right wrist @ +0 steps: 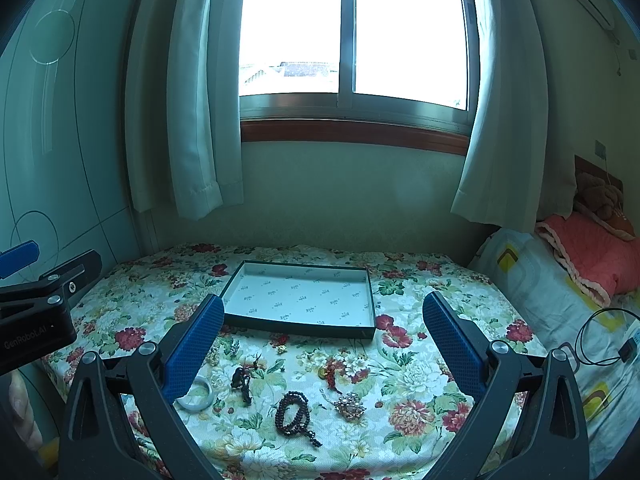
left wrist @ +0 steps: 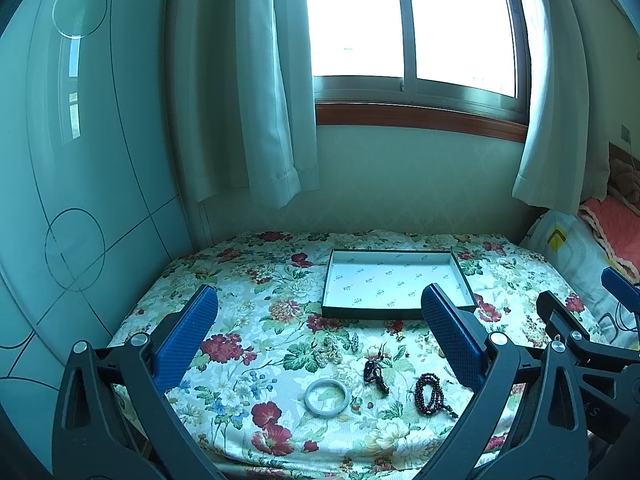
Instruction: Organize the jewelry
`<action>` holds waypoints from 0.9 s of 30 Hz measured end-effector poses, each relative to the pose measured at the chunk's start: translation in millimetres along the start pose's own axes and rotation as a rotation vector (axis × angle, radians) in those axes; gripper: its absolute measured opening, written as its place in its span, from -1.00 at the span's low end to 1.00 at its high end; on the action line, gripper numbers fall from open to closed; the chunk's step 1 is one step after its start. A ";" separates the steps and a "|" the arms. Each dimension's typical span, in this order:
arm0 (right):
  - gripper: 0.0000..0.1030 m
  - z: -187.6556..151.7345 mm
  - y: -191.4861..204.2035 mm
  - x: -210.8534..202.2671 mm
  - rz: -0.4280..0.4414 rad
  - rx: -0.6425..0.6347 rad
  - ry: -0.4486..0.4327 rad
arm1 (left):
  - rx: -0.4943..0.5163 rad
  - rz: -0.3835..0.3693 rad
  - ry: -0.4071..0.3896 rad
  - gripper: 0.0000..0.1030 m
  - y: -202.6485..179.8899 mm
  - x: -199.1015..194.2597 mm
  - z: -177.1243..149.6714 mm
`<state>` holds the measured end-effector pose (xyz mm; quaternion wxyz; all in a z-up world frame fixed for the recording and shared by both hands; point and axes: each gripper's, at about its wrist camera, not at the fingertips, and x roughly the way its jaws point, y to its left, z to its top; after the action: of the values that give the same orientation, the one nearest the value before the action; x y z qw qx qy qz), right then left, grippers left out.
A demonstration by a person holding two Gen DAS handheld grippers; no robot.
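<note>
place: home bedroom | evidence: floral bedspread (right wrist: 420, 280), pillow (right wrist: 592, 256), curtained window (right wrist: 352, 32), wardrobe (left wrist: 80, 160)

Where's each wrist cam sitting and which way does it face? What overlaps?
Left wrist: on the left gripper, above the floral bedspread, facing the window; own open blue fingers, right gripper at right edge.
Right wrist: on the right gripper, same heading; own open fingers, left gripper at left edge.
Shared: tray, white bangle, dark bead bracelet.

Floral cloth (right wrist: 420, 364); pale, perhaps greenish bangle (left wrist: 326, 395)
</note>
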<state>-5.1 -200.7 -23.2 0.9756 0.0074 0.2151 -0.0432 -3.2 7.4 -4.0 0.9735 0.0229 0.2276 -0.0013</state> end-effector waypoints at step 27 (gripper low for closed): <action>0.93 -7.4 2.6 5.5 0.003 0.000 0.018 | 0.001 -0.003 0.026 0.96 -0.1 8.1 -3.6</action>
<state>-3.0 -198.4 -32.2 0.9736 0.0082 0.2241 -0.0418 2.5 7.5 -10.8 0.9704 0.0230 0.2403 -0.0024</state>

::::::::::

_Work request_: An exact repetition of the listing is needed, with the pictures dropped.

_Your solution_:
right wrist @ +0 steps: 
left wrist @ +0 steps: 
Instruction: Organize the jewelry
`<action>` holds waypoints from 0.9 s of 30 Hz measured end-effector poses, each relative to the pose measured at the chunk's start: translation in millimetres along the start pose's own axes and rotation as a rotation vector (axis × angle, radians) in those axes; gripper: its absolute measured opening, written as its place in its span, from -1.00 at the span's low end to 1.00 at its high end; on the action line, gripper numbers fall from open to closed; the chunk's step 1 is one step after its start. A ";" separates the steps and a "|" the arms. Each dimension's typical span, in this order:
arm0 (right):
  - gripper: 0.0000..0.1030 m
  - z: -187.6556..151.7345 mm
  - y: -191.4861..204.2035 mm
  - x: -210.8534..202.2671 mm
  - rz: -0.4280..0.4414 rad
  - rx: -0.6425..0.6347 rad
  - ry: -0.4486..0.4327 rad
arm1 (left):
  - rx: -0.4943..0.5163 rad
  - rz: -0.3835..0.3693 rad
  - ry: -0.4071..0.3896 rad
  - gripper: 0.0000..0.1030 m
  - y: -202.6485..179.8899 mm
  - x: -199.1015..194.2597 mm
  - z: -177.1243..149.6714 mm
`<state>` holds the measured end-effector pose (xyz mm; quaternion wxyz; all in a z-up world frame fixed for the recording and shared by both hands; point and axes: each gripper's, at about its wrist camera, not at the fingertips, and x roughly the way its jaws point, y to its left, z to its top; after the action: of the values that give the same orientation, the one nearest the value before the action; x y z qw qx qy qz), right then left, grippers left out.
A demonstration by a person holding two Gen DAS handheld grippers; no robot.
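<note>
place: home bedroom | evidence: floral bedspread (right wrist: 420, 280), pillow (right wrist: 592, 256), curtained window (right wrist: 352, 32), wardrobe (left wrist: 80, 160)

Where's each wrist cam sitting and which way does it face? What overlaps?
Left wrist: on the left gripper, above the floral bedspread, facing the window; own open blue fingers, right gripper at right edge.
Right wrist: on the right gripper, same heading; own open fingers, left gripper at left edge.
Shared: tray, white bangle, dark bead bracelet.

Floral cloth (right wrist: 420, 364); pale, perhaps greenish bangle (left wrist: 326, 395)
</note>
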<state>-5.1 -200.7 -23.2 0.9756 0.0074 0.2151 -0.0432 -3.2 7.4 -4.0 0.9735 0.0229 0.2276 -0.0013</state> end-effector waypoints at step 27 (gripper low for closed): <action>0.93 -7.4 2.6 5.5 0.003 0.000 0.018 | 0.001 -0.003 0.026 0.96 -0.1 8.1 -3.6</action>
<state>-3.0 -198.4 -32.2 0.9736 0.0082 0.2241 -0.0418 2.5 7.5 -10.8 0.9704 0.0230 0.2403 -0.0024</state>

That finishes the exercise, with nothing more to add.